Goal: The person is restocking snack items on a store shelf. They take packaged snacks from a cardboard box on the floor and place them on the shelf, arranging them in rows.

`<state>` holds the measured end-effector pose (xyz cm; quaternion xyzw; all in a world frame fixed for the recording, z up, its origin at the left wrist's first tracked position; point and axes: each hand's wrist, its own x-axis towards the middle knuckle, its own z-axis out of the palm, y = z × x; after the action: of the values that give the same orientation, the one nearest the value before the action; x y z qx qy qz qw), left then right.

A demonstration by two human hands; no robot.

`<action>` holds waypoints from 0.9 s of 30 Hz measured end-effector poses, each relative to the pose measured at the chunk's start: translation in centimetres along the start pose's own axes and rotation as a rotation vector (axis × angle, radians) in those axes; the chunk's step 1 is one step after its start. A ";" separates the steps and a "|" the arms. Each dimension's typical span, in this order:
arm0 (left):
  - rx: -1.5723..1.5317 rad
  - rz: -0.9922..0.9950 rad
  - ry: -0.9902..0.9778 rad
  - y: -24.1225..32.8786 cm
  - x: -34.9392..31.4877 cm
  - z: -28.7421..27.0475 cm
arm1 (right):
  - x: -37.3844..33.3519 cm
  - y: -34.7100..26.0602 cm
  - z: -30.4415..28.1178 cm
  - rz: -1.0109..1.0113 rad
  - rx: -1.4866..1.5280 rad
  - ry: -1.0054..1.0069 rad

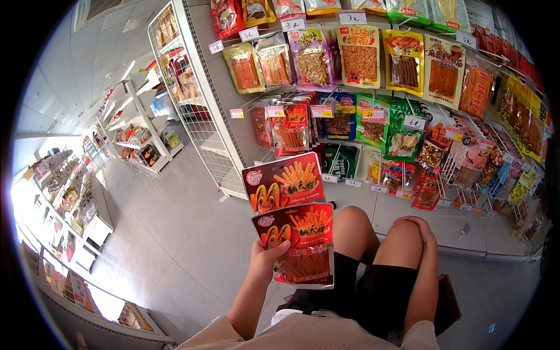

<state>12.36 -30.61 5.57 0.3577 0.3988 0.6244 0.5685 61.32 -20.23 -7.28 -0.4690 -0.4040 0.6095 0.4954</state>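
Note:
My left hand [266,260] grips red snack packets, its thumb pressed across the front one. The front packet [304,261] has a clear lower window with orange-brown strips inside. Behind and above it, a second red packet [279,185] of like design is fanned out; whether more lie between them I cannot tell. My right hand [422,230] lies flat over my right knee [401,248] and holds nothing. Beyond the held packets, similar red packets [290,131] hang on a hook of the display wall.
A wall rack of hooks carries many bagged snacks, among them a purple bag [310,61] and a yellow bag [403,61], with white price tags [352,18]. A wire-mesh shelf end [213,137] stands left of it. More stocked shelves [140,125] line the grey floor [157,216]. A brown box [448,303] is by my right leg.

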 end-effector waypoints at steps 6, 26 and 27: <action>-0.028 0.045 0.001 1.2 -1.3 0.2 | -1.7 0.0 -0.8 -0.161 -0.087 0.043; 0.147 0.111 -0.008 4.5 -6.6 -0.2 | 5.2 -1.1 10.6 -0.242 -0.380 -0.203; 0.159 0.124 -0.010 4.6 -7.1 -0.2 | 6.2 -0.5 11.6 -0.233 -0.408 -0.212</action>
<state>10.91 -37.87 9.72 0.4287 0.4212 0.6231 0.5006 49.74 -14.38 -5.14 -0.4428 -0.6197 0.4999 0.4123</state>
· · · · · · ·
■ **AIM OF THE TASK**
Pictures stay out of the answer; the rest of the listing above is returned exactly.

■ **SOLVED PROBLEM**
Goal: The person is restocking snack items on a store shelf. They take packaged snacks from a cardboard box on the floor and place them on the shelf, arranging them in rows.

`<state>` holds the measured end-effector pose (xyz cm; quaternion xyzw; all in a world frame fixed for the recording, z up, its origin at the left wrist's first tracked position; point and axes: each hand's wrist, its own x-axis towards the middle knuckle, its own z-axis out of the palm, y = z × x; after the action: of the values that give the same orientation, the one nearest the value before the action; x y z qx qy qz qw), left then right.

A demonstration by two human hands; no robot.

`<action>` holds waypoints from 0.9 s of 30 Hz measured end-effector poses, each relative to the pose measured at the chunk's start: translation in centimetres along the start pose's own axes and rotation as a rotation vector (axis × angle, radians) in those axes; the chunk's step 1 is one step after its start. A ";" separates the steps and a "|" the arms. Each dimension's typical span, in this order:
arm0 (left):
  - rx: -1.5723..1.5317 rad
  - rz: -0.9922..0.9950 rad
  - ry: -0.9902..0.9778 rad
  - y: -24.1225..32.8786 cm
  - x: -34.9392..31.4877 cm
  - z: -28.7421..27.0475 cm
arm1 (right):
  - x: -37.3844..33.3519 cm
  - y: -34.7100..26.0602 cm
  - z: -30.4415..28.1178 cm
  - rz: -1.0109..1.0113 rad
  - rx: -1.4866..1.5280 rad
  - ry: -1.0054..1.0069 rad


<state>12.36 -30.61 5.57 0.3577 0.3988 0.6244 0.5685 61.32 -20.23 -7.28 -0.4690 -0.4040 0.6095 0.4954</state>
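Note:
My left hand [266,260] grips red snack packets, its thumb pressed across the front one. The front packet [304,261] has a clear lower window with orange-brown strips inside. Behind and above it, a second red packet [279,185] of like design is fanned out; whether more lie between them I cannot tell. My right hand [422,230] lies flat over my right knee [401,248] and holds nothing. Beyond the held packets, similar red packets [290,131] hang on a hook of the display wall.
A wall rack of hooks carries many bagged snacks, among them a purple bag [310,61] and a yellow bag [403,61], with white price tags [352,18]. A wire-mesh shelf end [213,137] stands left of it. More stocked shelves [140,125] line the grey floor [157,216]. A brown box [448,303] is by my right leg.
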
 end-effector waypoints at steps 6, 26 and 27: <action>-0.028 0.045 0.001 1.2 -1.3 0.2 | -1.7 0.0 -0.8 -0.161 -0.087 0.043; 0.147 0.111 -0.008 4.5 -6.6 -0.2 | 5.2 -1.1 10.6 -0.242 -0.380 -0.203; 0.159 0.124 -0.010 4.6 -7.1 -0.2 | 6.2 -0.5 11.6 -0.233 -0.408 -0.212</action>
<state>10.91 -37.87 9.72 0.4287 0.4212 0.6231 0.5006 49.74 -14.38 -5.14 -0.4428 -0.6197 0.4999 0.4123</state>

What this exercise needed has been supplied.